Mazes and roller coasters continue to be a favorite activity. Dziadzi bought Dante the Quercetti Skyrail Glow-in-the-dark Marble Roller Coaster for his birthday. Daddy has been recruited to constantly come up with new roller coaster set-ups, preferably with as many upside down loops as possible. Dante is still too young to appreciate the physics-related aspects of the toy, but he enjoys building with Daddy and "testing" the path as they make progress.

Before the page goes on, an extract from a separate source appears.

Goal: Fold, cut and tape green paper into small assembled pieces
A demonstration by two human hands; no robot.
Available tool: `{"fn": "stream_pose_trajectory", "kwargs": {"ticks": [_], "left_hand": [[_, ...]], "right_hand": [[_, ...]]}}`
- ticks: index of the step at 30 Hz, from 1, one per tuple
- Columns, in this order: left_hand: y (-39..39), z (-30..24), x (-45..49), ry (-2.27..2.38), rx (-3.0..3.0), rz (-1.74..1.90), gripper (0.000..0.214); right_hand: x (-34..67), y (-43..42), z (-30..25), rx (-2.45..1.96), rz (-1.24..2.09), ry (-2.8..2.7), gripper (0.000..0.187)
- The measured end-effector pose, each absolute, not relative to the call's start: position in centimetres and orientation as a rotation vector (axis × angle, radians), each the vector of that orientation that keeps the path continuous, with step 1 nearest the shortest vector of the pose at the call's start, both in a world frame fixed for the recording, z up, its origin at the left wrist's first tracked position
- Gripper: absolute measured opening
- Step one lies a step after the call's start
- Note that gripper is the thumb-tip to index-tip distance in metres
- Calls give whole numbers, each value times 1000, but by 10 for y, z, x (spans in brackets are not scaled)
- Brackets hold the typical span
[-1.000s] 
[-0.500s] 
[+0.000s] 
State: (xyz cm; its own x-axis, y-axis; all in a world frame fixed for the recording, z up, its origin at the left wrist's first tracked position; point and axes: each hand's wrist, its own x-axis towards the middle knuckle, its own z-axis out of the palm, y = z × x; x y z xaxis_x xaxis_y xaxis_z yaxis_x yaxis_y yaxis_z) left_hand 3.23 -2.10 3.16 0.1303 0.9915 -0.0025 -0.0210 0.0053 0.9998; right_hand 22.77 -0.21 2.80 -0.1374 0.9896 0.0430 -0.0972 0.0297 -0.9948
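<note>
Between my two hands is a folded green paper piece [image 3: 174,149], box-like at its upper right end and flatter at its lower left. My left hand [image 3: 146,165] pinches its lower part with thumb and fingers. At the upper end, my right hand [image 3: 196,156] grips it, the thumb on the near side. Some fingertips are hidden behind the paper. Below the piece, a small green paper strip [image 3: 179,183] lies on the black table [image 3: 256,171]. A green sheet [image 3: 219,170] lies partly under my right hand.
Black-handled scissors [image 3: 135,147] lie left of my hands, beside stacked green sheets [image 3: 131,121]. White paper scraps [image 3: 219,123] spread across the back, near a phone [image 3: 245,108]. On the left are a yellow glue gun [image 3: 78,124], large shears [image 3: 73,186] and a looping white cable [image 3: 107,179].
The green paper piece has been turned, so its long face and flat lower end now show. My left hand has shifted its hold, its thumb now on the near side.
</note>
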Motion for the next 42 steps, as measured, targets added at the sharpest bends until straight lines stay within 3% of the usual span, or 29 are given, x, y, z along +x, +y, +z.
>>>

Since Dante is now more coordinated, he can do the thinner-pathway mazes in maze books for 7-9 year olds in the car. Mommy discovered that part of the problem was his inability to see the difference between the walls and his own path when using a pen or pencil. Now, Dante does mazes with thin brightly colored markers. For his birthday, Dante received some Polish computer games from his second cousin Julia in Poland. Amidst the many exercises, Dante discovered a game that held his interest until it ran out of levels for him. The object of the exercise was to traverse a maze of roads as a car. The roads, however, can be blocked by gates, to which one must find a correctly colored key. Keys can be obtained by the front doors of houses of the same color somewhere within the maze. As the levels progress, houses are blocked by gates, the paths become more and more contrived and the number of steps required to unlock the gates in order to get to the end of the maze increases dramatically. Unfortunately, not dramatically enough. Dante squealed with delight as each level became more interesting, and was quite unhappy when he had reached the end of the road, so to speak.

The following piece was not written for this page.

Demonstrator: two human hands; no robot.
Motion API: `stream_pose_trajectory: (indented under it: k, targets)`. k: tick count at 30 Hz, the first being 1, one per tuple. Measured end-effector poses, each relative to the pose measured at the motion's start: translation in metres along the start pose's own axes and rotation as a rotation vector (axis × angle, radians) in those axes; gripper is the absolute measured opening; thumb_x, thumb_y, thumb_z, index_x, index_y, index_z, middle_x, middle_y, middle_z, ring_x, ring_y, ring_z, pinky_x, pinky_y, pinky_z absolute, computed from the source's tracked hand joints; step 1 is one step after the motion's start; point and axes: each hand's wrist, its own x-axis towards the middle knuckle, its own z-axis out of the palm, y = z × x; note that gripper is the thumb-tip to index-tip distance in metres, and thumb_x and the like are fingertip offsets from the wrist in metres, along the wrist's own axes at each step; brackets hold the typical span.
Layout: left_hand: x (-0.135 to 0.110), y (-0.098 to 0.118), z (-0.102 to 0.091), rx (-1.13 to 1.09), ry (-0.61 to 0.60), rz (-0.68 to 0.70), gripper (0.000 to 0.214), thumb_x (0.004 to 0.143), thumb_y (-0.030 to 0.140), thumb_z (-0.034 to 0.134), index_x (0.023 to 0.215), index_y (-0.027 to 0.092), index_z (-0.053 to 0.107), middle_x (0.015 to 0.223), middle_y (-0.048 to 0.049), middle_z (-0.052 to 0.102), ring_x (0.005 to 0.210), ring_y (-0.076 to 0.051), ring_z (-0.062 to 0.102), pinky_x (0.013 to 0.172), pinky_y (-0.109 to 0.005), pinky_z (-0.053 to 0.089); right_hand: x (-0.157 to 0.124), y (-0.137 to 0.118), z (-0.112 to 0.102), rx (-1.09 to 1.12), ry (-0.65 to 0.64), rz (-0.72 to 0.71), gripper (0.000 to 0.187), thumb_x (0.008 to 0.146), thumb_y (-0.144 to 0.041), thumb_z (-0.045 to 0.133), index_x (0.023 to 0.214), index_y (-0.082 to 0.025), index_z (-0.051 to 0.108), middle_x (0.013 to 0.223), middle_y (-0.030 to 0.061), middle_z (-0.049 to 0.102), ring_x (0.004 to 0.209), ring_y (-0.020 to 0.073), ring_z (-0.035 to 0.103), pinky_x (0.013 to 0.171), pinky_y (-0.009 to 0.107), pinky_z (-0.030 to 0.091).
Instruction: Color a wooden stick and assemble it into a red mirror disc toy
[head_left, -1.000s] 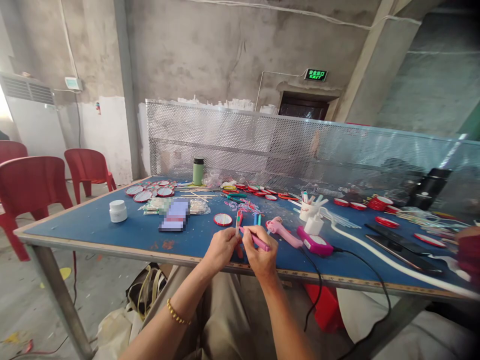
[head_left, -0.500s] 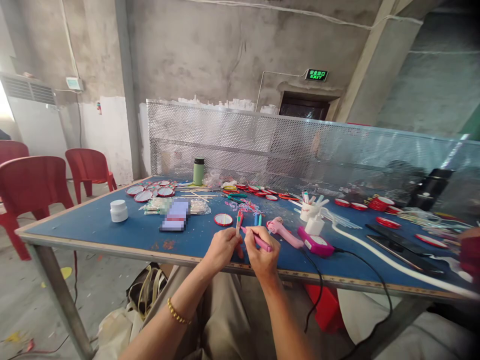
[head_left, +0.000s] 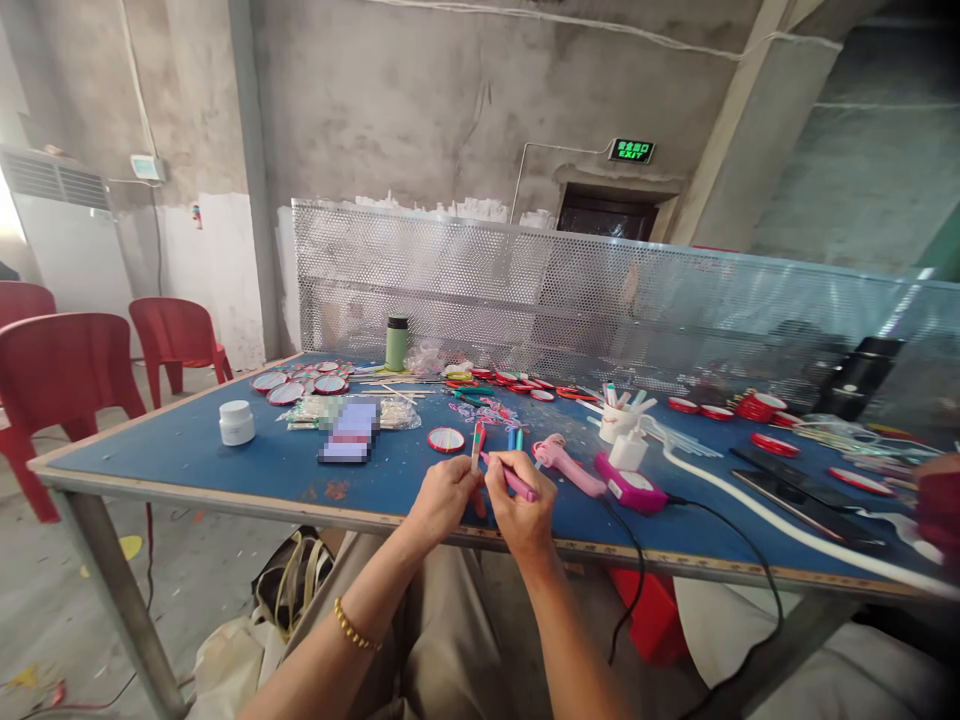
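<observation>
My left hand [head_left: 444, 497] is closed around a thin stick with red and green bands [head_left: 475, 445], holding it upright at the near edge of the blue table [head_left: 187, 450]. Touching it from the right, my right hand [head_left: 520, 510] grips a pink marker [head_left: 516, 481] like a pen, tip against the stick. A small round red-rimmed fan [head_left: 445, 439] lies just beyond my hands. A blue and a green marker [head_left: 514, 438] lie beside it.
A pink glue gun [head_left: 564, 460], a magenta device [head_left: 628, 484] with a black cable, a white cup of markers [head_left: 616, 415], a white jar [head_left: 237, 421], a green bottle [head_left: 396, 343] and several red fans [head_left: 300, 381] are on the table. Red chairs [head_left: 64, 370] stand left. Another person's arm [head_left: 937, 500] shows at right.
Nothing has visibly changed beyond slight shifts of my hands and the camera.
</observation>
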Motion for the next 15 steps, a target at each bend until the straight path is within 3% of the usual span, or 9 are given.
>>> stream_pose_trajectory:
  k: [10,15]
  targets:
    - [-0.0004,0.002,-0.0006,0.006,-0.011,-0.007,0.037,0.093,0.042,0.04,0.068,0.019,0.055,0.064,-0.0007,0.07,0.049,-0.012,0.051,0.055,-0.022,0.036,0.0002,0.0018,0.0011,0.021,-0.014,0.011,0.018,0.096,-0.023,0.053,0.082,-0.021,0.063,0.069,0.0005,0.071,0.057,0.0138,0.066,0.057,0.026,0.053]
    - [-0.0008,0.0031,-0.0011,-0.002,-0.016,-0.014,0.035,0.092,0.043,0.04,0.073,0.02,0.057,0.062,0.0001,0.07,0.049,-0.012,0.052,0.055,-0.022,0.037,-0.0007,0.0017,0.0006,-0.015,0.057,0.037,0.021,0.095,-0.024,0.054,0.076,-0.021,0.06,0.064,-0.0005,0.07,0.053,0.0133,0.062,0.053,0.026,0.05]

Dante has also reached the end of the road with regard to diapers. Although he has been diaper free during the day since he was about two and a half, he sleeps so deeply that diapers have still been necessary at night. Mommy has been a bit annoyed by this as no diapers on the market, even with diaper doublers, were absorbent enough to keep Dante’s bed from being soaked through every few nights. She was sick and tired of changing the sheets all the time and told Dante that by the time he turned 4, he should be done with diapers. Apparently, Dante took this to heart. As soon as Dante turned “3 and eleven twelfths”, he started going to the bathroom every 10 minutes. Not only did this drive everyone around him crazy, but Mommy was naturally worried that perhaps he had an infection, kidney problems, or some sort of sugar-related problem. At the doctor’s office, Dante was disturbed by having to pee into a cup, but was found to be perfectly healthy and the doctor suggested it was probably related to his anxiety over the no-diaper "deadline". As he woke up with a dry diaper several days in a row he began requesting to sleep in his underwear. And thus, by his 4th birthday Dante had trained himself out of diapers completely. Hallelujah.